> _EXERCISE AIM_:
Please transcribe the data below in full. Omit any picture you find in it.
START RECORDED DATA
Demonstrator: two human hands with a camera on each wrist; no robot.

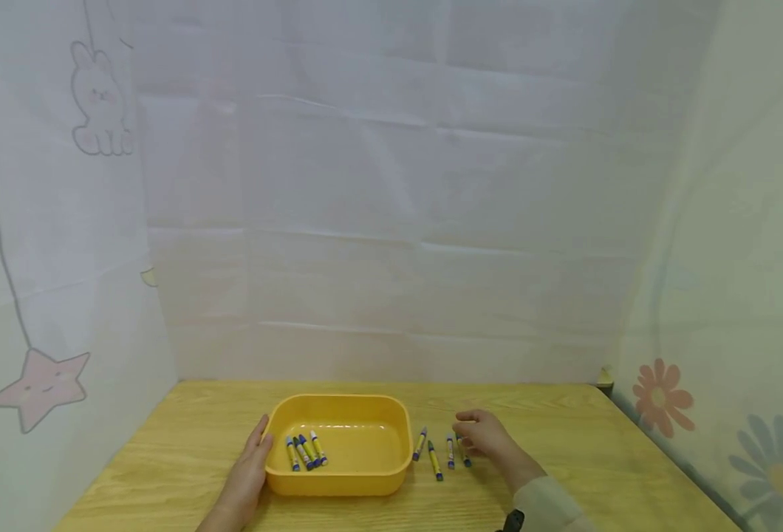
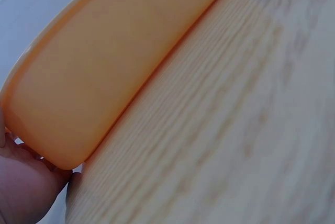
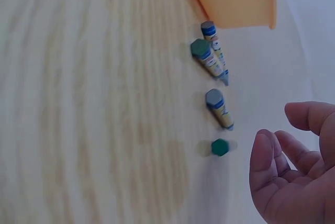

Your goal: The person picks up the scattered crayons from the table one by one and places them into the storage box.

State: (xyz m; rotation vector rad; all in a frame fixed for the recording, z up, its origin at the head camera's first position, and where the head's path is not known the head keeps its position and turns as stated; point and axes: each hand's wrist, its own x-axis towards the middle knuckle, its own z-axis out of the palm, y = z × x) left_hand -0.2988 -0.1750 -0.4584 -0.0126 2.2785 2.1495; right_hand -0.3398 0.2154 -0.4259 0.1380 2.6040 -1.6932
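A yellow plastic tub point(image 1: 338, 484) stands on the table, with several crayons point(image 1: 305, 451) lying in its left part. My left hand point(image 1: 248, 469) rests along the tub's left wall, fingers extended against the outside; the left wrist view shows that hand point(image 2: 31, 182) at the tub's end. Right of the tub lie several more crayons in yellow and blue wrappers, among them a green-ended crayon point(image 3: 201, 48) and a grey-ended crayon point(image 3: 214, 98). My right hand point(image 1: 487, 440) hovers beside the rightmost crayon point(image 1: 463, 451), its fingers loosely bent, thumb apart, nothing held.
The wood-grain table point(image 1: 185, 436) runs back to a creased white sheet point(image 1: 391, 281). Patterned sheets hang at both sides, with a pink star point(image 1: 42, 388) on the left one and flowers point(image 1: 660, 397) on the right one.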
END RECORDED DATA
> _ANSWER SPACE_:
Demonstrator: two human hands with a camera on each wrist; no robot.


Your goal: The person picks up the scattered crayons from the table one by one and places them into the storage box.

State: (xyz m; rotation vector rad; all in a frame fixed for the recording, z up, its origin at the head camera's first position, and where the head's path is not known the head keeps its position and turns as stated; point and axes: each hand's wrist, its own x-axis towards the middle knuckle, its own z-axis out of the palm, y = z × x) left_hand -0.2988 -0.1750 -0.4584 -0.0126 2.2785 2.1495; right_hand -0.3398 0.2154 -0.4259 0.1380 2.6040 -1.6932
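A yellow plastic tub point(image 1: 338, 484) stands on the table, with several crayons point(image 1: 305, 451) lying in its left part. My left hand point(image 1: 248, 469) rests along the tub's left wall, fingers extended against the outside; the left wrist view shows that hand point(image 2: 31, 182) at the tub's end. Right of the tub lie several more crayons in yellow and blue wrappers, among them a green-ended crayon point(image 3: 201, 48) and a grey-ended crayon point(image 3: 214, 98). My right hand point(image 1: 487, 440) hovers beside the rightmost crayon point(image 1: 463, 451), its fingers loosely bent, thumb apart, nothing held.
The wood-grain table point(image 1: 185, 436) runs back to a creased white sheet point(image 1: 391, 281). Patterned sheets hang at both sides, with a pink star point(image 1: 42, 388) on the left one and flowers point(image 1: 660, 397) on the right one.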

The exercise requires no further output.